-- Description of the task --
Reproduce the records exactly, but not the pictures.

##########

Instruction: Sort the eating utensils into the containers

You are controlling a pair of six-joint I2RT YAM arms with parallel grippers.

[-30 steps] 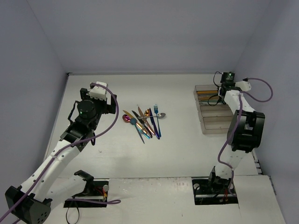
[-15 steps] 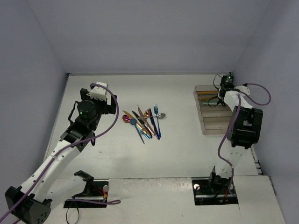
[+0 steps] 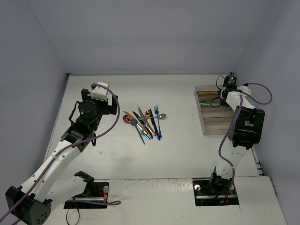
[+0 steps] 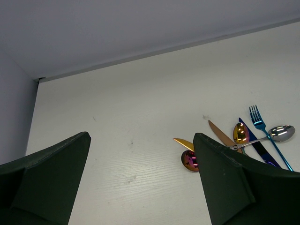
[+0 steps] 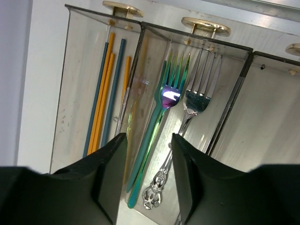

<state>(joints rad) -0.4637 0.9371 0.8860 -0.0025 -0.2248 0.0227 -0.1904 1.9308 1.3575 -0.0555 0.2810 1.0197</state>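
Utensils (image 3: pixel 146 123) mostly lie heaped on the surface (image 3: pixel 178 140); two forks (image 5: pixel 168 93) rest in one of the containers (image 3: pixel 205 123). Right claw (image 5: pixel 149 140) hangs released above them, left claw (image 4: pixel 140 140) spread empty. Best to lift straight clear of the walls, then pick an outer piece.

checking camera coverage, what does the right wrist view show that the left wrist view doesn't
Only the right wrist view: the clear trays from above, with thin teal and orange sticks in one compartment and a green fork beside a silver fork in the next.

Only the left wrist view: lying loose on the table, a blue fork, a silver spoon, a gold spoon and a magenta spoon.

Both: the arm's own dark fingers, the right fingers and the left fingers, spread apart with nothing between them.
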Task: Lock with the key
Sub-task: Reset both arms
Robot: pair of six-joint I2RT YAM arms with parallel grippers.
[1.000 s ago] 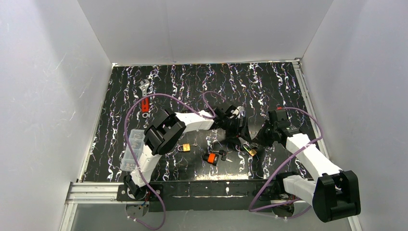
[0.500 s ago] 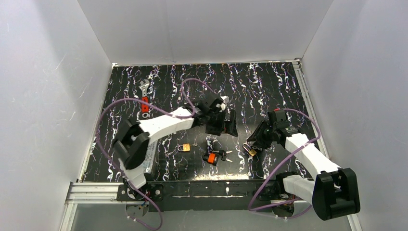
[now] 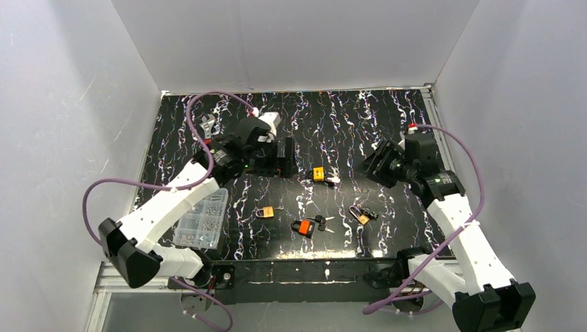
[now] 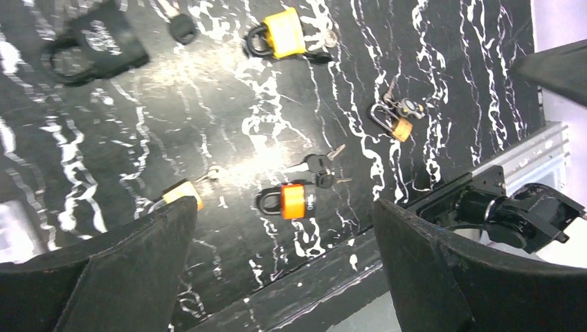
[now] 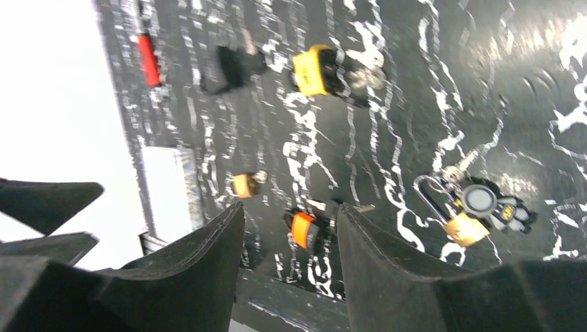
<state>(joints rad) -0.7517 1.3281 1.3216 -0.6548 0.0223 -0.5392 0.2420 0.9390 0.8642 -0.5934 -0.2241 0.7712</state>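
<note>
A small brass padlock [image 3: 360, 215] lies on the black mat with its silver shackle swung out. A key [image 5: 479, 200] with a round head rests against the same brass padlock [image 5: 465, 229], which also shows in the left wrist view [image 4: 400, 128]. My right gripper [image 3: 376, 167] hangs open above and behind it, holding nothing, and its jaws [image 5: 291, 270] stand apart. My left gripper [image 3: 285, 160] is raised over the mat's middle left, wide open [image 4: 284, 277] and empty.
A yellow padlock [image 3: 318, 173] with a key lies mid-mat. An orange padlock [image 3: 302, 227] lies near the front with loose keys [image 3: 322, 221] beside it. A small brass lock [image 3: 265, 212] and a clear parts box [image 3: 204, 221] lie left. A black padlock [image 4: 93, 41] and a wrench [image 3: 206, 127] lie farther back.
The right gripper opened, let go of the brass padlock and rose backward. The left arm lifted and pulled back to the left, uncovering the yellow padlock.
</note>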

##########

-- Answer to the exercise --
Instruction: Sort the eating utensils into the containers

You are controlling a pair of six-joint I2RT YAM arms with parallel grippers.

[-30 steps] 
[-15 steps] 
[+0 steps] 
[+0 steps] 
[+0 steps] 

<state>(joints rad) -0.4637 0.9371 0.8860 -0.0025 -0.2248 0.0227 -0.1904 1.9308 1.3575 -0.0555 0.2810 1.0197</state>
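Utensils (image 3: pixel 146 123) mostly lie heaped on the surface (image 3: pixel 178 140); two forks (image 5: pixel 168 93) rest in one of the containers (image 3: pixel 205 123). Right claw (image 5: pixel 149 140) hangs released above them, left claw (image 4: pixel 140 140) spread empty. Best to lift straight clear of the walls, then pick an outer piece.

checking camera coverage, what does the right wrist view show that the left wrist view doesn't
Only the right wrist view: the clear trays from above, with thin teal and orange sticks in one compartment and a green fork beside a silver fork in the next.

Only the left wrist view: lying loose on the table, a blue fork, a silver spoon, a gold spoon and a magenta spoon.

Both: the arm's own dark fingers, the right fingers and the left fingers, spread apart with nothing between them.
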Task: Lock with the key
Sub-task: Reset both arms
Robot: pair of six-joint I2RT YAM arms with parallel grippers.
[1.000 s ago] 
[0.500 s ago] 
[now] 
[now] 
[now] 
<state>(joints rad) -0.7517 1.3281 1.3216 -0.6548 0.0223 -0.5392 0.2420 0.9390 0.8642 -0.5934 -0.2241 0.7712</state>
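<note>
A small brass padlock [image 3: 360, 215] lies on the black mat with its silver shackle swung out. A key [image 5: 479, 200] with a round head rests against the same brass padlock [image 5: 465, 229], which also shows in the left wrist view [image 4: 400, 128]. My right gripper [image 3: 376, 167] hangs open above and behind it, holding nothing, and its jaws [image 5: 291, 270] stand apart. My left gripper [image 3: 285, 160] is raised over the mat's middle left, wide open [image 4: 284, 277] and empty.
A yellow padlock [image 3: 318, 173] with a key lies mid-mat. An orange padlock [image 3: 302, 227] lies near the front with loose keys [image 3: 322, 221] beside it. A small brass lock [image 3: 265, 212] and a clear parts box [image 3: 204, 221] lie left. A black padlock [image 4: 93, 41] and a wrench [image 3: 206, 127] lie farther back.
The right gripper opened, let go of the brass padlock and rose backward. The left arm lifted and pulled back to the left, uncovering the yellow padlock.
</note>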

That completes the answer, and no more is expected.